PISTOIA - In un continuo rincorrersi di notizie, vere o presunte, attorno alla futura giunta di Giovanni Capecchi l’unica certezza è una data, segnata in rosso sul calendario, il lunedì 15 giugno, giorno in cui è fissato il primo consiglio comunale. All’ordine del giorno la nomina del presidente dell’assemblea, del vice, il giuramento del sindaco, presentazione delle linee programmatiche e della nuova giunta.
Il sindaco Capecchi non sembra essere intenzionato a far aspettare i pistoiesi sino ad allora, lunedì 8 infatti dovrebbe rendere note le sue scelte, esito dei confronti che in queste ore sta portando avanti con i componenti della coalizione.
Il primo interlocutore, quello che ha più peso al tavolo della trattativa, è il Pd, con il faccia a faccia tra Capecchi e la segretaria comunale Irene Bottacci forte, dopo il voto dell’assemblea del partito, di un mandato rafforzato nell’interlocuzione con il primo cittadino. Partito Democratico che può contare su almeno quattro assessori, certe sembrano essere due donne, Stefani Nesi e la stessa Irene Bottacci e due uomini, Riccardo Trallori e Matteo Giusti, in una paritaria presenza delle due correnti del partito. Resta aperta l’opzione di un quinto nome, il cui inserimento rischierebbe però di alterare gli equilibri con gli alleati.
Non sembrano esserci dubbi sui componenti per la lista civica che fa capo a Capecchi, con Sandro Giannessi e Avs, con Mattia Nesti; a loro sarebbero assegnate rispettivamente le deleghe per sanità e bilancio.
Se sarà confermata la presenza di una figura “tecnica” alla cultura, fortemente voluta dal sindaco, resterebbe un solo posto libero in giunta, posto che i “Civici e Riformisti” rivendicano; qui il nome è quello di Tina Nuti, unica della lista eletta in consiglio. Nell’ultimo incontro con il sindaco, definito collaborativo (era assente Italia Viva), questi hanno ribadito la necessità di costruire una squadra solida per cinque anni di governo. Altri nomi, rispetto a quello di Nuti, non sarebbero considerati rappresentativi; si rincorre infatti per quest’ultimo posto quello di Olimpia Banci, tra gli animatori dell’associazione la terza via, che ha ricevuto il via libera da Italia Viva.
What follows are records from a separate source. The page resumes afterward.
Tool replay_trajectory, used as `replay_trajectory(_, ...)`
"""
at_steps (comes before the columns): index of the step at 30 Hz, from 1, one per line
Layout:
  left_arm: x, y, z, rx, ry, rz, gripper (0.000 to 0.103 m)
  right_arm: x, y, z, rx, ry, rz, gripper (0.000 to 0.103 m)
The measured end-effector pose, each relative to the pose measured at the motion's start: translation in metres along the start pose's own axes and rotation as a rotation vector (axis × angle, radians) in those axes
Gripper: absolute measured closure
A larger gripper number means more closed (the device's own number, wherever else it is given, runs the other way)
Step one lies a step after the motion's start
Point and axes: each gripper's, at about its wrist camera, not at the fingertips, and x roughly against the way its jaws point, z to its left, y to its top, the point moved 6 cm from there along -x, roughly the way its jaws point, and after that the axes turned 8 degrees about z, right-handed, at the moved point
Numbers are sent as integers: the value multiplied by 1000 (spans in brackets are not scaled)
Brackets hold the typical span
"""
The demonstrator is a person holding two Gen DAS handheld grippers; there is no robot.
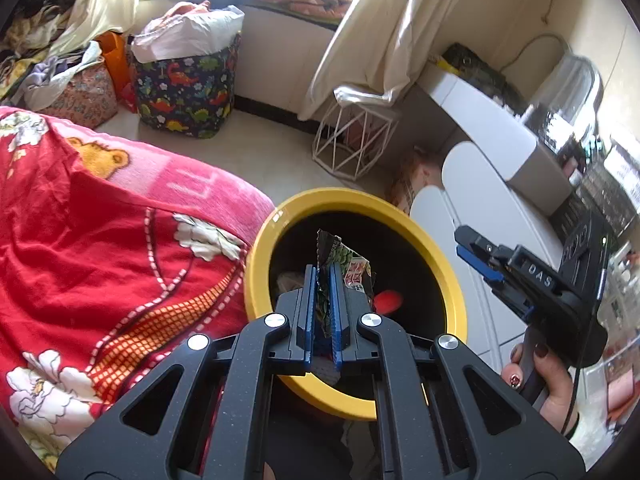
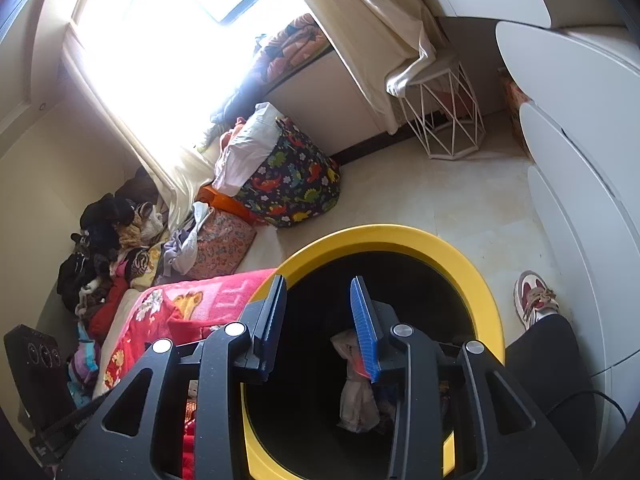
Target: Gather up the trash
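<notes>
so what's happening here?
A person is collecting trash with a handheld gripper in each hand. The left gripper has its jaws shut on a green snack wrapper, held over the mouth of the yellow-rimmed bin, not yet dropped. The right gripper hangs over the same bin with its jaws open and nothing between them. Some crumpled wrappers already lie inside. A red floral blanket sits beside the bin.

The bin mouth is open at 12 o'clock; the bed crowds it at 9, white drawers at 2.
</notes>
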Motion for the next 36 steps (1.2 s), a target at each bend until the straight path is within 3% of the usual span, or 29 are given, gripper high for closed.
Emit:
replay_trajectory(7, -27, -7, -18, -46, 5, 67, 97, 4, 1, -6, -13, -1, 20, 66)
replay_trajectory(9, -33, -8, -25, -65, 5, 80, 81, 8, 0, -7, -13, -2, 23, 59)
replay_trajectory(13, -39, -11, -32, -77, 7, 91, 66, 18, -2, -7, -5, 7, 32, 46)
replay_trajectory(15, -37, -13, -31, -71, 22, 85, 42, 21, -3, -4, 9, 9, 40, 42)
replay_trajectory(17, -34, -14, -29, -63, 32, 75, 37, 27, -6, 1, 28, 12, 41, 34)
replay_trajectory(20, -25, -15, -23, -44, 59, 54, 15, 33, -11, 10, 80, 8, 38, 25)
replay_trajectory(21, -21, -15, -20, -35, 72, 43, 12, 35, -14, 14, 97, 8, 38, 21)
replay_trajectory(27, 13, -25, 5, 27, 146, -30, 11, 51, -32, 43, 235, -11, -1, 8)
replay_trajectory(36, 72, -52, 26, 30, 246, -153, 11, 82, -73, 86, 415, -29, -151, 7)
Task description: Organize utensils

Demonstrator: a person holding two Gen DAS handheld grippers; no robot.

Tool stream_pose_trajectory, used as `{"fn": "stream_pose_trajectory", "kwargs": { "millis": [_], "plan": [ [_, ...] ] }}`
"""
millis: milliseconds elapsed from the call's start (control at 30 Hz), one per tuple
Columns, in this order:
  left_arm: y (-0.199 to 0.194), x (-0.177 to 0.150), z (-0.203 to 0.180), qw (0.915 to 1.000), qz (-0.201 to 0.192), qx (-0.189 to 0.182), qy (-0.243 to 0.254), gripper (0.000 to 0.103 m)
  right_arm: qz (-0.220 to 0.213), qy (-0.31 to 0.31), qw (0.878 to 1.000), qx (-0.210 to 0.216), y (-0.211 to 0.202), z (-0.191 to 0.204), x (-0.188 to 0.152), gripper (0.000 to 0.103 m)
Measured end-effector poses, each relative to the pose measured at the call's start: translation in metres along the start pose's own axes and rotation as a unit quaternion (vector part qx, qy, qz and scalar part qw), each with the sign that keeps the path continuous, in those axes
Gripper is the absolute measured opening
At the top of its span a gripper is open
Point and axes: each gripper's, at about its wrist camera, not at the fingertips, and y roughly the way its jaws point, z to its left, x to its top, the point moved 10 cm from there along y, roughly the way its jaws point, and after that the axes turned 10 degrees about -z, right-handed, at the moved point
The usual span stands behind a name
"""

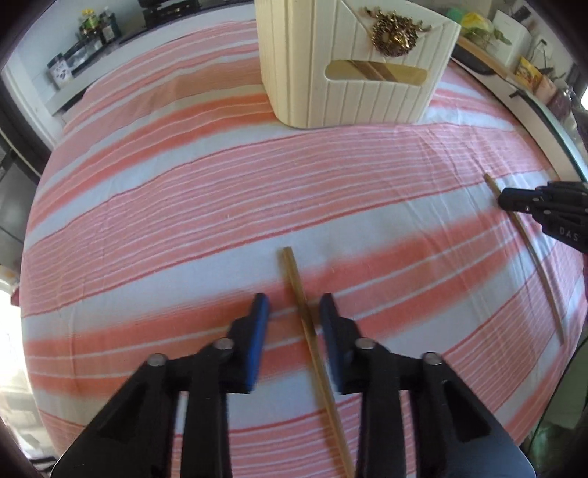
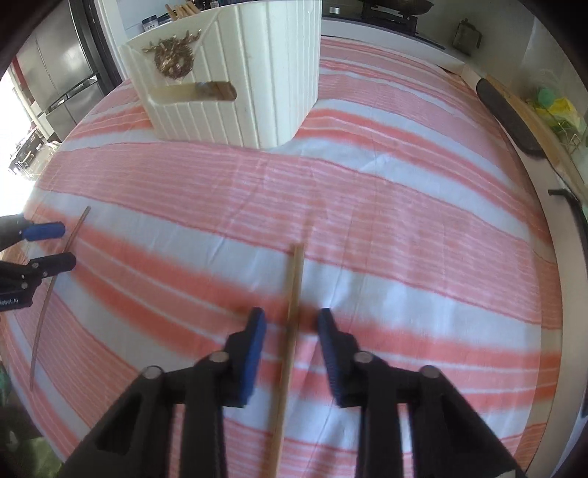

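Though both grippers are lowered over the striped cloth, neither is clamped. In the left wrist view the left gripper fills the lower middle of the frame with its jaws at a moderate gap. The left stick, thin and golden brown, runs up between them from the bottom edge. It lies close against the pad on the right of the frame, though blur hides whether they touch, and it is clear of the other pad.

In the right wrist view the right gripper stands the same way at lower centre, jaws apart. The right stick passes between the blue pads with a gap on each side and rests on the cloth.

Each camera also catches the other tool. At the right edge of the left view the right gripper shows side-on over the right stick, and its gap cannot be read from there. At the left edge of the right view the left gripper shows two separate fingertips with the left stick crossing between them.

A cream ribbed box stands on the cloth at the top of both views, well apart from both sticks. It bears a gold ornament and a slot showing golden pieces inside. Only the right view shows wooden handles sticking up behind the box.
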Motion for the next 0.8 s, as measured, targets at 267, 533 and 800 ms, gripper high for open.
{"fn": "stream_pose_trajectory", "kwargs": {
  "millis": [267, 533, 800],
  "plan": [
    [-0.060, 0.009, 0.023, 0.9941, -0.086, 0.000, -0.067, 0.004, -0.080, 0.054, 0.994, 0.042, -0.053, -0.003, 0.025, 0.006],
    [-0.156, 0.030, 0.017, 0.9762, -0.197, -0.029, -0.086, 0.004, -0.190, 0.050, 0.977, 0.085, -0.165, 0.009, 0.038, 0.006],
    [-0.209, 0.042, 0.012, 0.9579, -0.268, -0.043, -0.093, 0.004, -0.282, 0.024, 0.955, 0.093, -0.216, 0.030, 0.043, 0.006]
  ]
}}
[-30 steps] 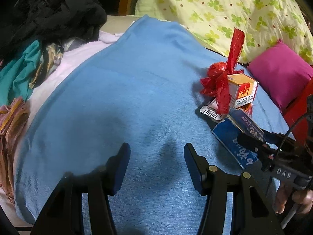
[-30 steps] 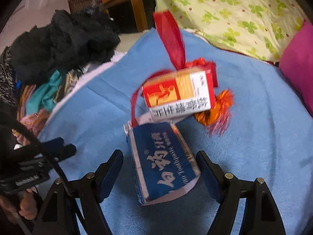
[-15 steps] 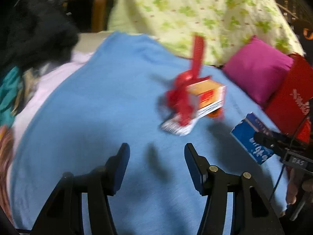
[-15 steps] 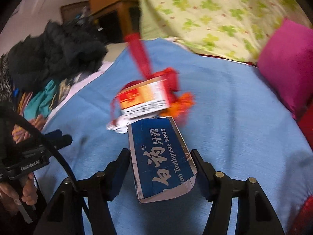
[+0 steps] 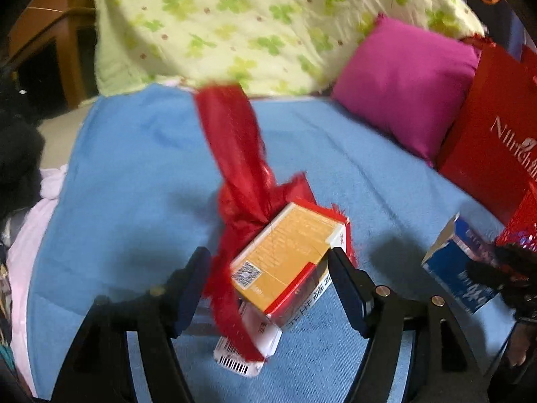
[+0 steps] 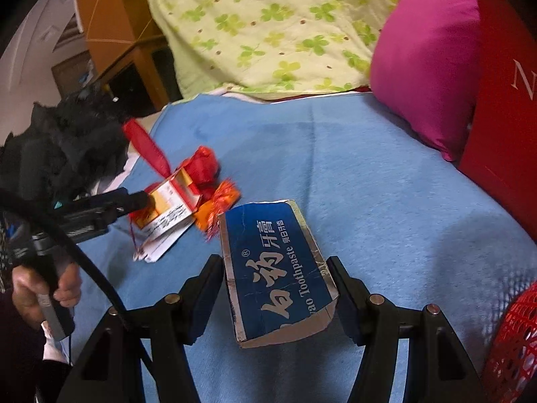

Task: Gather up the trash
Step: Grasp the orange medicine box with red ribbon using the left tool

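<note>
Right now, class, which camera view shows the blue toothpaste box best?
The right wrist view: the blue toothpaste box fills the middle, lettering readable, between the right gripper fingers. The left wrist view shows only part of it, blurred, at the right edge.

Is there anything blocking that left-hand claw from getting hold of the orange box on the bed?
Nothing solid. The left gripper has just been opening, and its jaws already straddle the orange box. Only the red ribbon drapes beside the box, between it and one finger, and might get pinched along with it.
</note>
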Demonstrator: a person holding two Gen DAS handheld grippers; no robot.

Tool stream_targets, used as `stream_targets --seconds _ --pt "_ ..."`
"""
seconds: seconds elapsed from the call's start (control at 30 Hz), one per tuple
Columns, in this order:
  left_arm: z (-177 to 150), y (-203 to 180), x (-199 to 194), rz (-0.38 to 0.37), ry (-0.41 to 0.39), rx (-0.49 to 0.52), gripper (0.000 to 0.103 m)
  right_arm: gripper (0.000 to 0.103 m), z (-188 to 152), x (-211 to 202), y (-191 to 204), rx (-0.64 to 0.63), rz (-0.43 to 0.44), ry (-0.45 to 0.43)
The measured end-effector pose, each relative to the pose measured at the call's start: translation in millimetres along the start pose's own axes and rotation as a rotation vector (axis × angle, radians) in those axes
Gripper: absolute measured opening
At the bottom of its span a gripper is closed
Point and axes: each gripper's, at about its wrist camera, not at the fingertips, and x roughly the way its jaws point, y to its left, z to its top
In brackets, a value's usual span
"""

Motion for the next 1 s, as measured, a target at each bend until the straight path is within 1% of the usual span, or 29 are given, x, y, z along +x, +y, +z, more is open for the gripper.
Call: stream_targets --seconds 0.03,0.13,0.17,0.2,0.23,0.3,0.4,0.43,0.57,0.67,0.77,0.87,0.93,1.0 --pt "0 -1 5 0.013 0.012 -0.001 0.073 0.066 1 0 -2 0.008 -0.001 -0.003" --pt "-4 -4 10 0.007 0.019 0.001 0.073 0.066 3 0 -3 0.004 -0.009 -0.014" --pt "-7 -7 10 0.007 0.019 0.008 0.071 0.066 4 -1 -2 0.0 -0.011 -0.019" --pt "-8 -9 9 0.005 0.018 0.016 0.064 0.066 4 -1 -3 -0.001 -0.011 -0.023" --pt "-10 -12 9 0.003 0.023 0.024 0.063 0.066 4 -2 -4 -0.001 -0.014 -0.029" --pt "-12 -18 9 0.027 0.033 0.038 0.061 0.066 6 -4 -6 0.0 -0.02 -0.042" --pt "-15 -28 5 0.045 0.02 0.056 0.06 0.065 7 -10 -9 0.007 -0.029 -0.061" --pt "-15 -32 1 0.053 0.014 0.055 0.06 0.066 7 -11 -10 0.011 -0.028 -0.066" --pt "-22 -40 -20 0.039 -0.019 0.032 0.059 0.065 9 -21 -13 0.016 -0.023 -0.096" --pt "-26 -47 -38 0.043 -0.04 0.022 0.059 0.066 10 -33 -14 0.008 -0.016 -0.132" --pt "-30 -56 -56 0.065 -0.062 0.02 0.059 0.066 10 -45 -14 0.006 -0.009 -0.165" --pt "-35 -71 -77 0.069 -0.098 0.029 0.059 0.066 9 -56 -14 0.002 -0.009 -0.189" --pt "-37 -74 -90 0.047 -0.123 0.025 0.059 0.066 9 -63 -13 -0.002 -0.007 -0.205" --pt "-41 -76 -105 0.0 -0.143 0.001 0.059 0.066 7 -73 -11 -0.011 -0.01 -0.226"
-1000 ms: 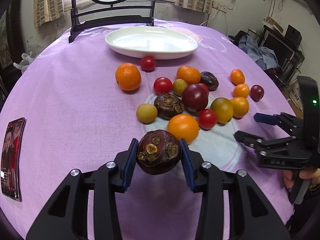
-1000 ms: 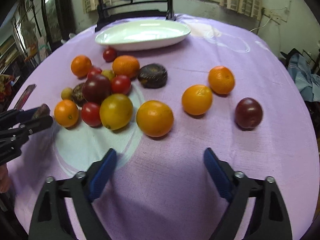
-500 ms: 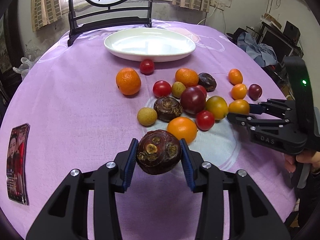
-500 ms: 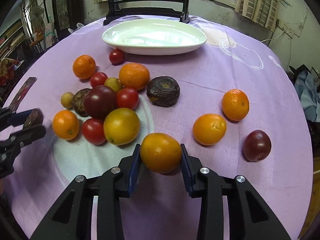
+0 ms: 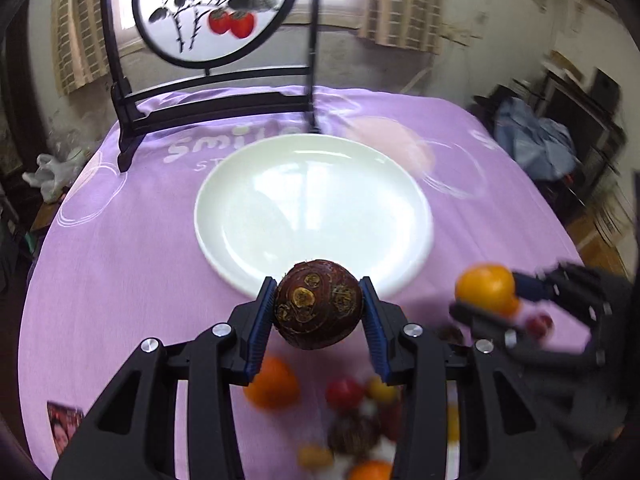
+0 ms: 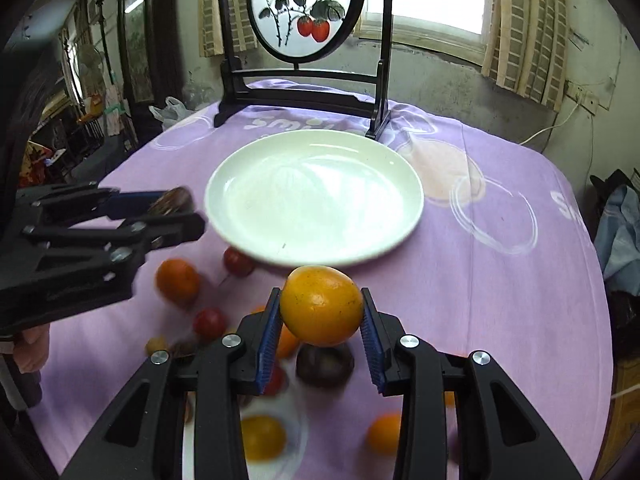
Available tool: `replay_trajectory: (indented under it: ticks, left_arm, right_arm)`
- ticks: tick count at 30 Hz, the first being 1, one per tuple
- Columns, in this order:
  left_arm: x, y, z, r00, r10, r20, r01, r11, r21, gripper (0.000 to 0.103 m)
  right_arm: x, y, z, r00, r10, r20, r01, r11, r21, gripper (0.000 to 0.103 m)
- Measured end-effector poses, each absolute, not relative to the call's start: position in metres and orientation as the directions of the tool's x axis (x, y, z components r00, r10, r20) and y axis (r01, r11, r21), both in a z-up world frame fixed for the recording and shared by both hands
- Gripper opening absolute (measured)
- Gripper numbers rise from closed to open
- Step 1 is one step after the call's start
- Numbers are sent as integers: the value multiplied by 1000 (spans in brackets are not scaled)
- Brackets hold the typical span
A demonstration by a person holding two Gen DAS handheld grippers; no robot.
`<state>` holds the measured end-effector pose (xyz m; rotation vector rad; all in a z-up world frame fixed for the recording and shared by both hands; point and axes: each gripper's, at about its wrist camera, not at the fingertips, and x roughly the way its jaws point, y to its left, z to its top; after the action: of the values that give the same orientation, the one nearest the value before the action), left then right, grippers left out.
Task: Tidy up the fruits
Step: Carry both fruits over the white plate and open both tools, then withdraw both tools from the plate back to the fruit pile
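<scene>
My left gripper is shut on a dark brown wrinkled passion fruit, held above the table just before the near rim of the empty white plate. My right gripper is shut on an orange fruit, also in the air near the plate. From the left wrist view the right gripper shows at the right with the orange fruit. From the right wrist view the left gripper shows at the left with the passion fruit. Several oranges and tomatoes lie blurred below.
A black stand with a round painted screen rises behind the plate at the table's far edge. The purple cloth covers the round table. A phone lies at the near left. A hand holds the left gripper.
Both grippers rose and moved forward to the plate, carrying their fruit. The right gripper went from open to shut on the orange fruit. The loose fruit now lies below and behind the fingers.
</scene>
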<state>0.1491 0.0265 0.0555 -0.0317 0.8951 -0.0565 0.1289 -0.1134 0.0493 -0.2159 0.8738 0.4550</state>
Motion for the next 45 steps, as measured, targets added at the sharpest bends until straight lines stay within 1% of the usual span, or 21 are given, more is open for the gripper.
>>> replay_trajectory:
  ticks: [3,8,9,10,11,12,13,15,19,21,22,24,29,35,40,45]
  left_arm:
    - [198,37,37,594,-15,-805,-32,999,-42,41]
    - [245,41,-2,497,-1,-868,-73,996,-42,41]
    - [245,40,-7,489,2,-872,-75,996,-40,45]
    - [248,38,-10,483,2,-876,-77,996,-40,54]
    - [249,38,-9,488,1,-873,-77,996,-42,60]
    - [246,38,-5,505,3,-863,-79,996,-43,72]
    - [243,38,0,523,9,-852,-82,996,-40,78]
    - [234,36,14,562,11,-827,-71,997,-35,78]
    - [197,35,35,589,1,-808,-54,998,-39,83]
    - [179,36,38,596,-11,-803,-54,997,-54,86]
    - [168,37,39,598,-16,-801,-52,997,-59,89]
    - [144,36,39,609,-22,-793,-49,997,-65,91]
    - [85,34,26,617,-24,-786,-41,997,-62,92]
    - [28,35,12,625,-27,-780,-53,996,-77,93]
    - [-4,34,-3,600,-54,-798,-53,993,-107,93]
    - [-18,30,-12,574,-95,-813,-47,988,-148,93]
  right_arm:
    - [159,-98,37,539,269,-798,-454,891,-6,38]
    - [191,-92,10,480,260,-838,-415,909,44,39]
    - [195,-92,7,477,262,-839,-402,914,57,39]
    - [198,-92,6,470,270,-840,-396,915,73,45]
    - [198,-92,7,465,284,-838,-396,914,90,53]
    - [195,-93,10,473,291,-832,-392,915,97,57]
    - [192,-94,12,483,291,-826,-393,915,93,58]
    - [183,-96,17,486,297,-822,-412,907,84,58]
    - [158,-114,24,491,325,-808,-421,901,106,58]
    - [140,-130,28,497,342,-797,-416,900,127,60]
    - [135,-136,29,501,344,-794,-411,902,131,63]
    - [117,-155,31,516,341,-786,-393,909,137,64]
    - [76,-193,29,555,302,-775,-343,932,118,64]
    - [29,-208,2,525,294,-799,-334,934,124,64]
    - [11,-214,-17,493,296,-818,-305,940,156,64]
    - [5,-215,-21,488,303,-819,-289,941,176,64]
A districare il nodo potrebbe essere l’attribuzione ai “Civici e Riformisti” della presidenza del consiglio comunale, ruolo che però che potrebbe essere rivendicato anche da altri, ad esempio per un maggiore peso di Avs o per dare un ruolo di prestigio in caso di un mancato quinto assessore Pd.
Se confermata la data di lunedì per l’annuncio della Giunta, resta dunque poco più di un giorno al sindaco Capecchi per far incastrare tutte le tessere ed arrivare compatti a sedere tra i banchi della sala del Grandonio il 15 giugno.